Add Opsgenie alias field for alert deduplication#1292
Conversation
Set the alias field on Opsgenie alerts using a SHA-256 hash of the involved object's Kind, Namespace, Name, and event Reason. This allows Opsgenie to deduplicate repeated alerts for the same source instead of creating new pages for each firing. Fixes fluxcd#460 Signed-off-by: Cairon <cairon-ab@users.noreply.github.com>
| event.InvolvedObject.Kind, | ||
| event.InvolvedObject.Namespace, | ||
| event.InvolvedObject.Name, | ||
| event.Reason, |
There was a problem hiding this comment.
This will cause alerts from multiple clusters to aggregate under the same incident since all clusters have Kustomization/flux-system/flux-system, which is a major breaking change. Adding the Alert Provider UID to the checksum would ensure each cluster gets a dedicated incident.

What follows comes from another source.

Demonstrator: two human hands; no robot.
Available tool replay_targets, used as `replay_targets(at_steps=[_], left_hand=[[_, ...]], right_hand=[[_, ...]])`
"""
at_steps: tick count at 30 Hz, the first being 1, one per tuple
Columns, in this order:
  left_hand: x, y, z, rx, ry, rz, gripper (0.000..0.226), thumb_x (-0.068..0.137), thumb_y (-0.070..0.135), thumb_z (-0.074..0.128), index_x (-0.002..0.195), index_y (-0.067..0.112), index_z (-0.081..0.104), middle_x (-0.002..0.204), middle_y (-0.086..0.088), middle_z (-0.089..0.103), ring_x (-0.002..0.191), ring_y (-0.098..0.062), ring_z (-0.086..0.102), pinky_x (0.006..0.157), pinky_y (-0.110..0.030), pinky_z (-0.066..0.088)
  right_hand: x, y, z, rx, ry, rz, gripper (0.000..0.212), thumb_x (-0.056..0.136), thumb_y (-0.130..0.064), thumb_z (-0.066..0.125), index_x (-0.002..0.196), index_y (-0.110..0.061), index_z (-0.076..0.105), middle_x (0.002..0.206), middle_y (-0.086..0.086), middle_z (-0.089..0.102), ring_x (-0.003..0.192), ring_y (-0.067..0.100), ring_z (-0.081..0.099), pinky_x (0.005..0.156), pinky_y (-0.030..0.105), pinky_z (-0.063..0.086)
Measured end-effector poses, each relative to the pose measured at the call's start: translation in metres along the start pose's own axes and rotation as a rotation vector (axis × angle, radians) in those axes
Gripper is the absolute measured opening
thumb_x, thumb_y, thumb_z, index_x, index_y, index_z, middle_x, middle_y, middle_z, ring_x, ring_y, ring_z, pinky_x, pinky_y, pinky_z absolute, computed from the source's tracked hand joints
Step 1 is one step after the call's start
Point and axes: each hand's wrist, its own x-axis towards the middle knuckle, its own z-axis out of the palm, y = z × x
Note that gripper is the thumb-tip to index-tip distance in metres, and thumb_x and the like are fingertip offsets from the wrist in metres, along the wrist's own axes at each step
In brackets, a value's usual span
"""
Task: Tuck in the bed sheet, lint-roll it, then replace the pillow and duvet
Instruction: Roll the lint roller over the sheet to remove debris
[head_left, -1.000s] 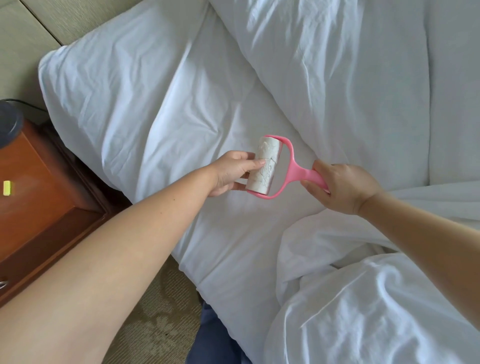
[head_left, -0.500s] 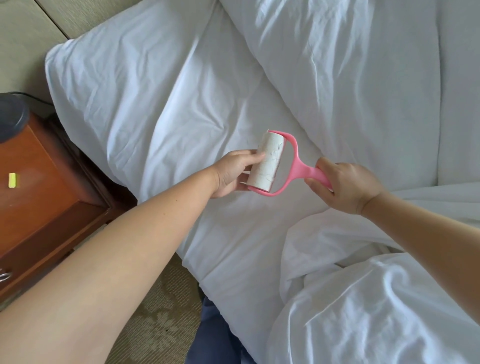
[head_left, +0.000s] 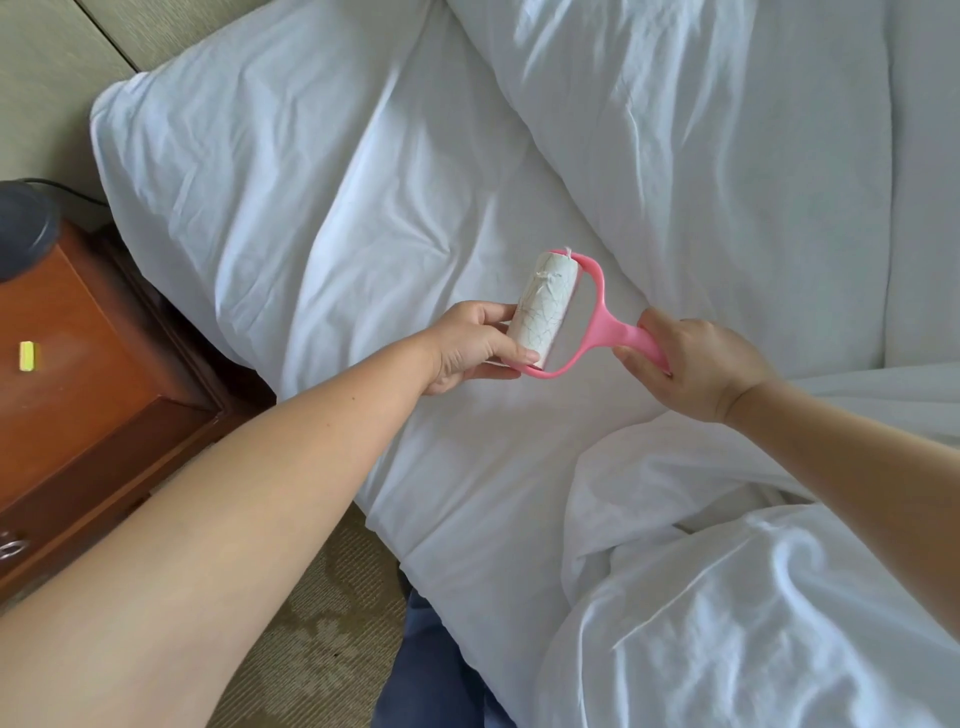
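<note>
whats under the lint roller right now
Bare white bed sheet lies below the lint roller, held above it. The mattress beneath stays covered.

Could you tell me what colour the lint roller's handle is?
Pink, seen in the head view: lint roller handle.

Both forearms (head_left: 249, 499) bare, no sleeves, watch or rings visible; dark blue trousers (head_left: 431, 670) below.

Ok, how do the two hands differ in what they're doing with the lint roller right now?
The right hand grips the lint roller by its pink handle, fingers wrapped round it. The left hand holds the white roll instead, fingers behind it and thumb at its lower end. The right hand comes in over the duvet, the left from the nightstand side. Both hold the roller above the bed sheet.
</note>
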Motion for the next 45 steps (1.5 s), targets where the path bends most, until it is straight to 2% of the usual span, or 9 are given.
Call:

There was a problem hiding this comment.
Good catch — in a multi-cluster setup Kustomization/flux-system/flux-system would hash identically across clusters, collapsing separate incidents into one.
ProviderUID is already available in notifierOptions but opsgenieNotifierFunc doesn't pass it through to NewOpsgenie. I'll thread it into the Opsgenie struct and prepend it to the alias hash input so each Provider (and therefore each cluster) gets a unique alias. Will push the fix shortly.
There was a problem hiding this comment.
Fair point — I did lean on AI for drafting that reply. The fix is in f322c46 though: threads ProviderUID into the Opsgenie struct and prepends it to the alias hash, so each cluster's Provider produces distinct aliases. Added tests for the multi-cluster case. Happy to adjust if the approach doesn't look right.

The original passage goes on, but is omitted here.